Chemistry Is Not About Test Tubes: Data Science Versus the Work of the Data Scientist Before proceeding, we should briefly revisit the engineering side of data science. At the time of this writing, discussions of data science commonly mention not just analytical skills and techniques for understanding data but popular tools used. Definitions of data scientists (and advertisements for positions) specify not just areas of expertise but also specific programming languages and tools. It is common to see job advertisements mentioning data mining techniques (e.g., random forests, support vector machines), specific application areas (recommendation systems, ad placement optimization), alongside popular software tools for processing big data (Hadoop, MongoDB). There is often little distinction between the science and

the technology for dealing with large datasets. We must point out that data science, like computer science, is a young field. The particular concerns of data science are fairly new and general principles are just beginning to emerge. The state of data science may be likened to that of chemistry in the mid-19th century, when theories and general principles were being formulated and the field was largely experimental. Every good chemist had to be a competent lab technician. Similarly, it is hard to imagine a working data scientist who is not proficient with certain sorts of software tools. Having said this, this book focuses on the science and not on the technology. You will not find instructions here on how best to run massive data mining jobs on Hadoop clusters, or even what Hadoop is or why you might want to learn about it.[6] We focus here on the general principles of data science that have emerged.

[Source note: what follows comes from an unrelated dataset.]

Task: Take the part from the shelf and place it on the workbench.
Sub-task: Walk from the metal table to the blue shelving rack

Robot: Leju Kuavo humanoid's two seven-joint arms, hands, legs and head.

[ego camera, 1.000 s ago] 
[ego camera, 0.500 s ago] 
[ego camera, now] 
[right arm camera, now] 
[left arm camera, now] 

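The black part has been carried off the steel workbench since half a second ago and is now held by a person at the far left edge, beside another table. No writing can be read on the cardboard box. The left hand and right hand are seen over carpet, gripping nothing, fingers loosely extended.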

In 10 years’ time the predominant technologies will likely have changed or advanced enough that a discussion here would be obsolete, while the general principles are the same as they were 20 years ago, and likely will change little over the coming decades.

Summary This book is about the extraction of useful information and knowledge from large volumes of data, in order to improve business decision-making. As the massive collection of data has spread through just about every industry sector and business unit, so have the opportunities for mining the data. Underlying the extensive body of techniques for mining data is a much smaller set of fundamental concepts comprising data science. These concepts are general and encapsulate much of the essence of data mining and business analytics. Success in today’s data-oriented business environment requires being able to think about how these fundamental concepts apply to particular business problems—to think data-analytically. For example, in this chapter we discussed the principle that data should be thought of as a business asset, and once we are thinking in this direction we start to ask whether (and how much) we should invest in data. Thus, an understanding of these fundamental concepts is important not only for data scientists themselves, but for anyone working with data scientists, employing data scientists, investing in data-heavy ventures, or directing the application of analytics in an organization. Thinking data-analytically is aided by conceptual frameworks discussed throughout the book. For example, the automated extraction of patterns from data is a process with well-defined stages, which are the subject of the next chapter. Understanding the process and the stages helps to structure our data-analytic thinking, and to make it more systematic and therefore less prone to errors and omissions. There is convincing evidence that data-driven decision-making and big data technologies substantially improve business performance. Data science supports data-driven decision-making—and sometimes conducts such decision-making automatically—and depends upon technologies for “big data” storage and engineering, but its principles are separate. The data science principles we discuss in this book also differ from, and are complementary to, other important technologies, such as statistical hypothesis testing and database querying (which have their own books and classes). The next chapter describes some of these differences in more detail.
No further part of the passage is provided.